→ WHAT IS EXPECTED:
Repeat the data that follows, keeping every character intact.

→ SUPPLIED INFORMATION:
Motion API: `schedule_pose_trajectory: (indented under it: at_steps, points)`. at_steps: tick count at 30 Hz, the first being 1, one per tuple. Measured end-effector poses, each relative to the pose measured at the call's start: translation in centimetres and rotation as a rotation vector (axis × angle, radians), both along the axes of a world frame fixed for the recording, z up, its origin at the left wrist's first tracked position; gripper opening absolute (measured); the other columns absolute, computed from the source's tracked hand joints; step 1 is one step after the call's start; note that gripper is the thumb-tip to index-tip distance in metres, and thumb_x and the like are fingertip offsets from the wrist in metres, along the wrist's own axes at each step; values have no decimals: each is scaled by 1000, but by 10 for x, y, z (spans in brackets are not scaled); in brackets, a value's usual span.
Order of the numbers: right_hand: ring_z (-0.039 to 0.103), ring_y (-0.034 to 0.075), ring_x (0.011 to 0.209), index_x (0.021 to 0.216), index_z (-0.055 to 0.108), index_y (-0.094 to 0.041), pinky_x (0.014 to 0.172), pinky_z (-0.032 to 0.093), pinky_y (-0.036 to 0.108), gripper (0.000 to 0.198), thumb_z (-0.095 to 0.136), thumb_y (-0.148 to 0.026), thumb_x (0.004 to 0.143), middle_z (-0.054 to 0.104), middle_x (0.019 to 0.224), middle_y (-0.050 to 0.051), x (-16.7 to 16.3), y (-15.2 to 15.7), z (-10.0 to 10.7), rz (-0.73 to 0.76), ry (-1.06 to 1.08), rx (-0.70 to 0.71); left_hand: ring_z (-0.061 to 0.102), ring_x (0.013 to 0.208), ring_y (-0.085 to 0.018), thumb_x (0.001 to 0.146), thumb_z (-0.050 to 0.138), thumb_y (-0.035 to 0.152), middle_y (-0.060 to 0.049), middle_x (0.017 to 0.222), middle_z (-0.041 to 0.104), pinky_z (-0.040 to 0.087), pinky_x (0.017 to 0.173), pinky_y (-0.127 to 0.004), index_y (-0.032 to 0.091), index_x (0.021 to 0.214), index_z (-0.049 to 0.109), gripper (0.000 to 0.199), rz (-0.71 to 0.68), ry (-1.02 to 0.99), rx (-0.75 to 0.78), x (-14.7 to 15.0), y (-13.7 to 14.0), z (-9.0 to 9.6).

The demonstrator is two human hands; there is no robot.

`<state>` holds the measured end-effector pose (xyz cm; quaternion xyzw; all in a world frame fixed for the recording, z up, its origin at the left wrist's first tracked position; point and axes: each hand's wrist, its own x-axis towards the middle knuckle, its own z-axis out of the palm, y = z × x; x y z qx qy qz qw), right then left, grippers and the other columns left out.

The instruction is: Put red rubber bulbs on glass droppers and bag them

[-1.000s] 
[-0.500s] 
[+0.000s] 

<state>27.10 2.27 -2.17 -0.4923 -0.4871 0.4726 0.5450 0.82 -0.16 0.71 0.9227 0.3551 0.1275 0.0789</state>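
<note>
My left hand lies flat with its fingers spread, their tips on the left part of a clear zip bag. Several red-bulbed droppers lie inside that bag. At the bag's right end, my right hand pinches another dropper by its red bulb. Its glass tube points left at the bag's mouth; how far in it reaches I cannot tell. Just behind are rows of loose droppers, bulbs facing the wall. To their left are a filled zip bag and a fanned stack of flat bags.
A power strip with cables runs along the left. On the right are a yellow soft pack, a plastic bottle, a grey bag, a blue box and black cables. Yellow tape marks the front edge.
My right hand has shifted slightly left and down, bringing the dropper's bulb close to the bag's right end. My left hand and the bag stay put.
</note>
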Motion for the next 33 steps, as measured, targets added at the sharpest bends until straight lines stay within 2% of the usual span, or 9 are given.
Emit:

→ SOLUTION:
Motion API: `schedule_pose_trajectory: (indented under it: at_steps, points)`. at_steps: tick count at 30 Hz, the first being 1, one per tuple. Measured end-effector poses, each relative to the pose measured at the call's start: translation in centimetres and rotation as a rotation vector (axis × angle, radians), both along the axes of a world frame fixed for the recording, z up, its origin at the left wrist's first tracked position; gripper opening absolute (measured); the other columns absolute, computed from the source's tracked hand joints; step 1 is one step after the call's start; note that gripper is the thumb-tip to index-tip distance in metres, and thumb_x and the like are fingertip offsets from the wrist in metres, along the wrist's own axes at each step; values have no decimals: each is scaled by 1000, but by 10 for x, y, z (spans in brackets are not scaled); in brackets, a value's usual span.
Order of the numbers: right_hand: ring_z (-0.039 to 0.103), ring_y (-0.034 to 0.075), ring_x (0.011 to 0.209), index_x (0.021 to 0.216), index_z (-0.055 to 0.108), index_y (-0.094 to 0.041), pinky_x (0.014 to 0.172), pinky_z (-0.032 to 0.093), pinky_y (-0.036 to 0.108), gripper (0.000 to 0.198), thumb_z (-0.095 to 0.136), thumb_y (-0.148 to 0.026), thumb_x (0.004 to 0.143), middle_z (-0.054 to 0.104), middle_x (0.019 to 0.224), middle_y (-0.050 to 0.051), x (-16.7 to 16.3), y (-15.2 to 15.7), z (-10.0 to 10.7), rz (-0.73 to 0.76), ry (-1.06 to 1.08), rx (-0.70 to 0.71); left_hand: ring_z (-0.061 to 0.102), ring_x (0.013 to 0.208), ring_y (-0.085 to 0.018), thumb_x (0.001 to 0.146), thumb_z (-0.050 to 0.138), thumb_y (-0.035 to 0.152), middle_y (-0.060 to 0.049), middle_x (0.017 to 0.222), middle_z (-0.041 to 0.104), pinky_z (-0.040 to 0.087), pinky_x (0.017 to 0.173), pinky_y (-0.127 to 0.004), index_y (-0.032 to 0.091), index_x (0.021 to 0.214), index_z (-0.049 to 0.109), gripper (0.000 to 0.199), rz (-0.71 to 0.68), ry (-1.02 to 0.99), rx (-0.75 to 0.78), x (-14.7 to 15.0), y (-13.7 to 14.0), z (-9.0 to 9.6).

The demonstrator is two human hands; there is no robot.

`<state>` holds the measured end-effector pose (xyz cm; quaternion xyzw; all in a world frame fixed for the recording, z up, its origin at the left wrist's first tracked position; point and axes: each hand's wrist, its own x-axis towards the middle knuckle, its own z-axis out of the palm, y = z × x; x y z qx qy qz qw), right then left, grippers and the other columns left out.

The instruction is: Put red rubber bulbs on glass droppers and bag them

[-1.000s] 
[-0.500s] 
[+0.000s] 

<state>27.10 2.27 -2.17 -0.4923 -0.4871 0.4726 0.5450 0.82 -0.16 0.71 0.9227 0.3551 0.1275 0.0789</state>
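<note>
My left hand lies flat with its fingers spread, their tips on the left part of a clear zip bag. Several red-bulbed droppers lie inside that bag. At the bag's right end, my right hand pinches another dropper by its red bulb. Its glass tube points left at the bag's mouth; how far in it reaches I cannot tell. Just behind are rows of loose droppers, bulbs facing the wall. To their left are a filled zip bag and a fanned stack of flat bags.
A power strip with cables runs along the left. On the right are a yellow soft pack, a plastic bottle, a grey bag, a blue box and black cables. Yellow tape marks the front edge.
My right hand has shifted slightly left and down, bringing the dropper's bulb close to the bag's right end. My left hand and the bag stay put.
</note>
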Motion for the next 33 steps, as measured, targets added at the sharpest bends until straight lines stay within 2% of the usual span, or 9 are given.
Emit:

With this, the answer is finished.